Он пожалел, что закрыл мастерскую. По крайней мере у него была бы крыша над головой. Он шел медленно, прижимаясь к стенам домов и старательно обходя лужи — там, куда не падал свет фонарей, они были почти незаметны. Снова задул сирокко, дождь лил как из ведра. Все магазины и кафе были уже закрыты, за исключением двух баров на главной улице. Запотевшие стекла пропускали мало света. Быстро прошел какой-то прохожий с наклоненным вперед, почти надетым на голову зонтиком; он держал его двумя руками — за ручку и за палку в том месте, где начинаются спицы.
Когда Амитрано подошел к церкви, часы — желтоватое пятно на самом верху колокольни — показывали пять минут девятого. Он укрылся в том самом подъезде, где недавно поджидал Аттилио. Может быть, дождь немного стихнет. Измятым носовым платком, почти превратившимся в тряпку, он вытер себе шею. Но это было уже бесполезно. Промокший пиджак оттягивал плечи, брюки топорщились и упорно липли к ногам. Холод погнал его дальше.
К особняку дона Фарины вела широкая, длинная улица. Дома на ней, почти все построенные в начале девятнадцатого века, не имели балконов. Поэтому Амитрано, хотя он и жался к стенам, ничто не защищало от дождя.
Дон Фарина жил в самом конце улицы. Его особняк находился далеко и от центра города, и от его старой части. Особняк стоял несколько на отлете, на небольшом холме, и в ясную погоду из его окон были хорошо видны и маленькая бухта порта, и выстроившиеся вдоль большого мола рыбачьи баркасы, и уходившая в небо четырехугольная колокольня собора тринадцатого века.

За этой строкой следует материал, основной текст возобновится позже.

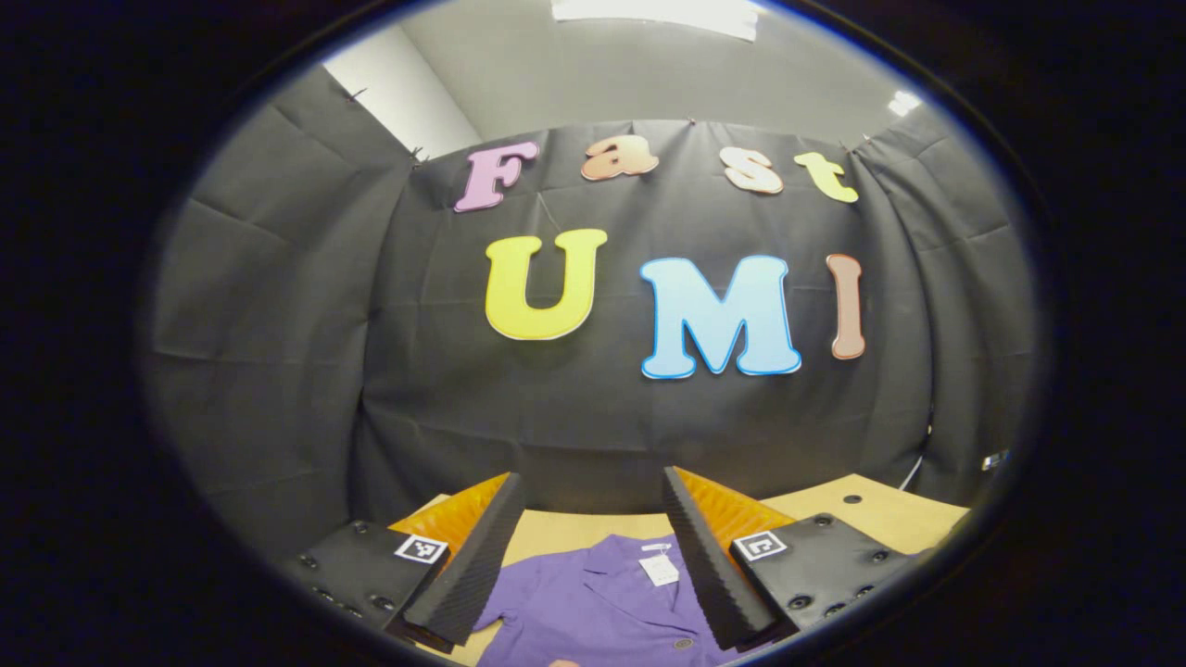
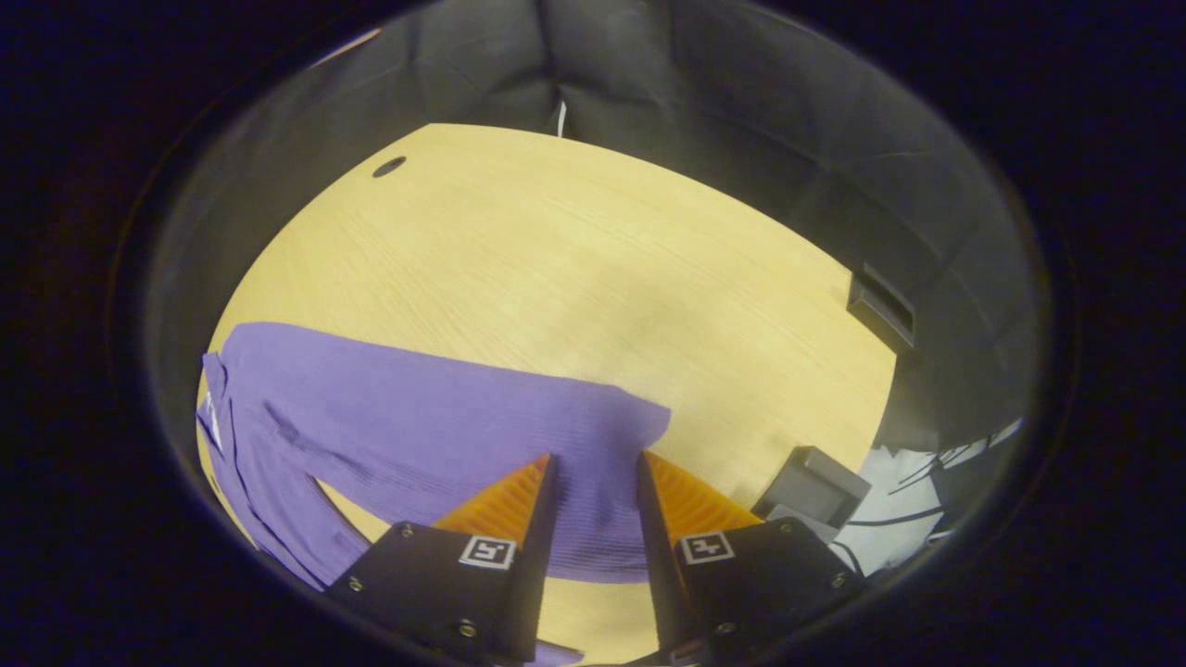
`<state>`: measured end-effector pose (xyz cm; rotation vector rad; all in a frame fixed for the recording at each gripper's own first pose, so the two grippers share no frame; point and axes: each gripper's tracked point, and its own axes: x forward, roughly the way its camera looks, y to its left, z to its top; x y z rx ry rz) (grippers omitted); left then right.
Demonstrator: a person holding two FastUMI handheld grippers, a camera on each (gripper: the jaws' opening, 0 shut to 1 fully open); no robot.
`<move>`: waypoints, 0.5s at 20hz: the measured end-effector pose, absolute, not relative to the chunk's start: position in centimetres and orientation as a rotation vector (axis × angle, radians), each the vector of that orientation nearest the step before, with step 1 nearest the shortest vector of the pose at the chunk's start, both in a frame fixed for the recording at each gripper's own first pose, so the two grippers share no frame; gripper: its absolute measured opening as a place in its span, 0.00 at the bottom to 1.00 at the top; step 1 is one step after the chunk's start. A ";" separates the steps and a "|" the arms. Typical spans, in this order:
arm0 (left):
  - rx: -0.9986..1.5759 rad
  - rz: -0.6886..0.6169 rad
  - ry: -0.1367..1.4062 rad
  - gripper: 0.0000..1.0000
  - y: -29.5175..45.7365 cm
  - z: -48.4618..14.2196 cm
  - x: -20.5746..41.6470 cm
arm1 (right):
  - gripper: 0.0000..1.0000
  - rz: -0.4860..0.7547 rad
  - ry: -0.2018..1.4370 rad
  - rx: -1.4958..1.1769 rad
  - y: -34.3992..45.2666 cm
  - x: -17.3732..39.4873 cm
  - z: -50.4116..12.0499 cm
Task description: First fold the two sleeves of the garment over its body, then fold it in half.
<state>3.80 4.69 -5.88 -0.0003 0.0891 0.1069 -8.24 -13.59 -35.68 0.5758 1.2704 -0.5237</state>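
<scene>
A purple collared garment [image 1: 602, 616] lies on the wooden table [image 1: 862, 514], its collar and white neck tag [image 1: 660, 567] showing between my left gripper's fingers. My left gripper [image 1: 590, 477] hovers over the collar, open wide with nothing in it. In the right gripper view, one sleeve [image 2: 482, 417] lies stretched flat across the table [image 2: 574, 259]. My right gripper [image 2: 594, 459] sits over the sleeve's end [image 2: 639, 421], one finger on each side of the cloth, with a gap between them. The sleeve looks flat and unlifted.
A black box [image 2: 880, 306] sits at the table's right edge and another dark block [image 2: 811, 486] stands just right of my right gripper. A cable hole [image 2: 389, 167] marks the far corner. Bare wood stretches beyond the sleeve.
</scene>
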 end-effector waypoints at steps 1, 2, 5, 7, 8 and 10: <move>0.002 0.109 0.087 0.94 4.8 -5.9 3.6 | 0.49 -0.528 1.261 0.619 -13.0 -8.0 -36.1; 0.002 0.111 0.086 0.94 5.0 -5.9 3.5 | 0.11 -0.536 1.250 0.631 -12.9 -7.9 -36.1; 0.000 0.121 0.085 0.94 5.4 -5.8 3.2 | 0.06 -0.534 1.202 0.679 -13.2 -7.6 -35.6; 0.002 0.125 0.084 0.94 5.7 -6.0 3.0 | 0.02 -0.515 1.181 0.703 -13.3 -7.4 -35.7; 0.006 0.126 0.083 0.94 5.8 -5.8 2.9 | 0.02 -0.504 1.178 0.704 -13.4 -7.5 -35.6; 0.019 0.129 0.077 0.94 5.9 -5.4 2.8 | 0.01 -0.502 1.124 0.696 -13.8 -6.9 -34.6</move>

Этот старинный особняк достался дону Фарине в наследство вместе с землями, лежавшими за чертой городка, и титулом барона, которым он, впрочем, не слишком кичился. Весной и в погожие дни этот уголок был лучшим в городке, но, расположенный на открытом месте, в ветреную и дождливую погоду он превращался в сущий ад. Поэтому по вечерам сюда никто не заглядывал, кроме какой-нибудь парочки, пробиравшейся к бельведеру на берегу моря, в это время уже закрытому для публики. А немногие богатые семьи, обитавшие здесь, подъезжали к самому крыльцу на собственных экипажах.
Последнюю сотню метров Амитрано почти бежал и, войдя в подъезд, прислонился к дверному косяку. Он задыхался, ноги у него дрожали, дрожь охватила все тело, передалась рукам, пальцам. В глазах у него потемнело. Но это продолжалось всего несколько секунд. Он прижал руку к сердцу и почувствовал, что постепенно дыхание становится ровнее.
Он промок до нитки и, ощупывая свою одежду, какое-то время раздумывал, стоит ли ему являться к дону Фарине в таком виде или, может быть, лучше вернуться домой и прийти сюда завтра. Попадись он сейчас на глаза человеку, который его не знает, тот принял бы его за нищего. Однако остатки гордости заставили его стиснуть зубы и решиться.
Амитрано разгладил ладонями пиджак и брюки, тщательно вытер ноги о порог и начал подниматься по лестнице. Железный фонарь, подвешенный под самым потолком, бросал вокруг тусклый свет, и низкие широкие ступени были едва видны. Но он хорошо знал эту лестницу, настолько хорошо, что мог бы подняться по ней с закрытыми глазами. Оказавшись на площадке бельэтажа, он вспомнил, что нет еще половины девятого. Но ждать дольше он был не в состоянии. Он поправил шарф, стараясь, чтобы сухая сторона оказалась у шеи, и потянул за дверное кольцо. Где-то далеко слабо прозвенел колокольчик. Амитрано вдруг оставило и то небольшое мужество, которое у него было. Он почувствовал себя виноватым, что беспокоит клиента в такой поздний час и в такую погоду. Но сразу же вслед за этим его охватило чувство глубокого отвращения и унижения. Унижен был он сам, он, стоящий здесь, на лестнице, а отвращение и неприязнь вызывали в нем те, кто жил за, этой массивной темной дверью.